Condamnation éprouvée par une majorité, tenue à faire sien ce vide, et consumérisme pour les possédants, hiérarchiquement.

L’intellectuel, la réflexion, l’intelligence, l’autonomie, la créativité mis au placard, en suspend. C’est mal vu, a fortiori, et impossible. Liberté menacée. Je parle d’expérience, pour qui a des choses à vivre, pertinentes et le sait.

Des contraintes horaires classiques. Pas de planning d’avance, si ce n’est par semaine. Jamais deux jours de libres de suite. Aucunement possible donc de réserver ne serait-ce qu’un concert (généralement), prévoir un week end…

Toutes les opportunités pro’ ponctuelles intéressantes perdues, à cause de ce taf de merde (domestication). Une répétition de ce que je ne connais que trop bien.

Cantonné à l’inutile, le fortuit, méprisé car n’accédant pas à de vénérables activités indépendantes. Un désintérêt social environnant, réel, et logique. Tellement c’est con ce labeur tel qu’organisé/manigancé.

Mon « service civique », rendu à la société, je l’ai largement fait. Et on sait qui en profite, de cette aliénation pour à peine survivre. La vérité : ça me met dans la merde. Et m’y maintient. Autour, je ne peux pas faire plaisir. Une constante.

Tout ca parce que ces connards des medias font de la com’ et mettent en competition, selon des critère d’excellence, comme partout. Une structuration/système morbide, généralisé, à l’avantage des plus tordus, progressivement.

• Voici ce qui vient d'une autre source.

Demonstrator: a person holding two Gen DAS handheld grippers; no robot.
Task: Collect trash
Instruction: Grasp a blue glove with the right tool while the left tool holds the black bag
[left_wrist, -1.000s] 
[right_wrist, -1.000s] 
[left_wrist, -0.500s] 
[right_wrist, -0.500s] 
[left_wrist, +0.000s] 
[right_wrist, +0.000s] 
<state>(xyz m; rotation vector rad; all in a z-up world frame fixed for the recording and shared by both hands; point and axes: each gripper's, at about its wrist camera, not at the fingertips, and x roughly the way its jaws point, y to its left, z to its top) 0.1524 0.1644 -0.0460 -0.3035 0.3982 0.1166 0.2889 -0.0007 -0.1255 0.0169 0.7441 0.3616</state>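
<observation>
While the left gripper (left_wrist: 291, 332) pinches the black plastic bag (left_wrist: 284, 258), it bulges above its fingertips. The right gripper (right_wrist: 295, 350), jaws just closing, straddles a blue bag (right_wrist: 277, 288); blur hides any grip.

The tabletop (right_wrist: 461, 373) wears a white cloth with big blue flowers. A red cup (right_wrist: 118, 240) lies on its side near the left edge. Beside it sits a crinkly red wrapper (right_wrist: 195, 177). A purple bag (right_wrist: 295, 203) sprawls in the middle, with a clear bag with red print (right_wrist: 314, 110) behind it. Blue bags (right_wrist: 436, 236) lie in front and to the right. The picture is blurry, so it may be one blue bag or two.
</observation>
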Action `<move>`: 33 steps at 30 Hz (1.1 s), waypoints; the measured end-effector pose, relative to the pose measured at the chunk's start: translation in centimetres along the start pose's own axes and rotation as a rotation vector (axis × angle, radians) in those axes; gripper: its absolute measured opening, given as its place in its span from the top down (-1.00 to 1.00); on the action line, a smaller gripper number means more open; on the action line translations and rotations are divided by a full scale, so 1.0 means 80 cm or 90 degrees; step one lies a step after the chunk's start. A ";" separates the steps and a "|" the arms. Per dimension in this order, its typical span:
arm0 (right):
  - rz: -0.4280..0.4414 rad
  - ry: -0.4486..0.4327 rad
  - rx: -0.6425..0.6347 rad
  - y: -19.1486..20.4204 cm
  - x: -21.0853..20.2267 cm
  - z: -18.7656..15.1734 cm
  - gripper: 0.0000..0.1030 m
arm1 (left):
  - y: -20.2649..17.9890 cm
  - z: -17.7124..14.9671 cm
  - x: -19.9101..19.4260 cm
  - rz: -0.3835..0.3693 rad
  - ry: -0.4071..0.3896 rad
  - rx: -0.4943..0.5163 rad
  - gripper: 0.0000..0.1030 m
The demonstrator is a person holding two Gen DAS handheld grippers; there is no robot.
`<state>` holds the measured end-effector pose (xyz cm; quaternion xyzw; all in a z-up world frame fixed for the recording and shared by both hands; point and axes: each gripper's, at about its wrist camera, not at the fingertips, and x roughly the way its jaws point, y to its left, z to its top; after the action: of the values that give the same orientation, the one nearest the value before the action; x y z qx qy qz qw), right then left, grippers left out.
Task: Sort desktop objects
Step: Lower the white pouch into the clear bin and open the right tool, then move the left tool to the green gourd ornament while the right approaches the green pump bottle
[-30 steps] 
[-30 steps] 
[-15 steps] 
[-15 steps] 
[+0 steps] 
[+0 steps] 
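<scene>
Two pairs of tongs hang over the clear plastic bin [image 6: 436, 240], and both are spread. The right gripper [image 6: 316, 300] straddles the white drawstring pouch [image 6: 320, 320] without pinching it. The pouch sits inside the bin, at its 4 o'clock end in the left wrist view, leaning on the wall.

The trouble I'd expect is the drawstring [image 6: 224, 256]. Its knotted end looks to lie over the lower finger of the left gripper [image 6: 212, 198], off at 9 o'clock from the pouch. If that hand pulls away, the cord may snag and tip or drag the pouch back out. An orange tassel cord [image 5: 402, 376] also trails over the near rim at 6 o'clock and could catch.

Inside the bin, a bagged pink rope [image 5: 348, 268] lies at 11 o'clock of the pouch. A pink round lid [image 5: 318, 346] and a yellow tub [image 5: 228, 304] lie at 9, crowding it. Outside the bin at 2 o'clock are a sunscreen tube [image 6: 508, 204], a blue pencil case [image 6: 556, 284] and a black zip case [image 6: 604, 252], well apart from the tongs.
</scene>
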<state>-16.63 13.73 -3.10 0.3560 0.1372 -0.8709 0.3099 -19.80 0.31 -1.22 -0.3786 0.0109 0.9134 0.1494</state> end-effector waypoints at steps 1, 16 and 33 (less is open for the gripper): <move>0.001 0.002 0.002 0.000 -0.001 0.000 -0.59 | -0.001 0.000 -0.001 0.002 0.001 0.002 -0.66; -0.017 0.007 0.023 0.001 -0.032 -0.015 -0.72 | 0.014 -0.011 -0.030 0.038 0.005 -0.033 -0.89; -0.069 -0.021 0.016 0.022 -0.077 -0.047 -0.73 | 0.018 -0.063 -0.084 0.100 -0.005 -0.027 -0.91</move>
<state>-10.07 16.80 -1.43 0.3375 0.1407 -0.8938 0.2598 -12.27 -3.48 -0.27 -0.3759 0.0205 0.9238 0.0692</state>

Je hais ce monde là ! Ne parlons pas d’epanouissement et bonheur, sous ce prisme. Une aliénation, banale, constante. De laquelle je me détache dès que je peux. Pour réellement être utile, moi même, vivre, comme je peux.

A chaque fois, je signe mon esclavage. Je n’ai plus de temps pour cela. Et beaucoup mieux à faire, m’émanciper.

Ce qui était parfaitement mis en exergue lors de l’hommage à De Ponfilly. X créatifs, âmes libres sacrifiées sur l’autel du capitalisme, à mourir en supéret’ à la con, la sève dilapidée, le sens détruit, une négligence macabre à combattre.

La révolte est nécessaire, pour un confort réel : la considération et écoute de la personne, son droit à disposer de lui même. On fabrique l’inverse.

Et on dit bravo, encourage sur cette pente stérilisante. Un blasphème de l’humain, du bien être/savoir vivre et conscience. Le mensonge perfide de notre temps, en régression manifeste et constante.

Va au casse pipe et dis merci. La honte, ignoble, banalisée. Tellement mieux à faire, plus réel, vrai, essentiel. Ne passant pas par le cycle d’exploitation, ou cynisme de classes sociales fabriquées.

Temps compté pour m’en sortir. Précieux réveil, propre, qui pourrait disparaitre, et me livrer au néant de la bêtise, comme au silence impersonnel.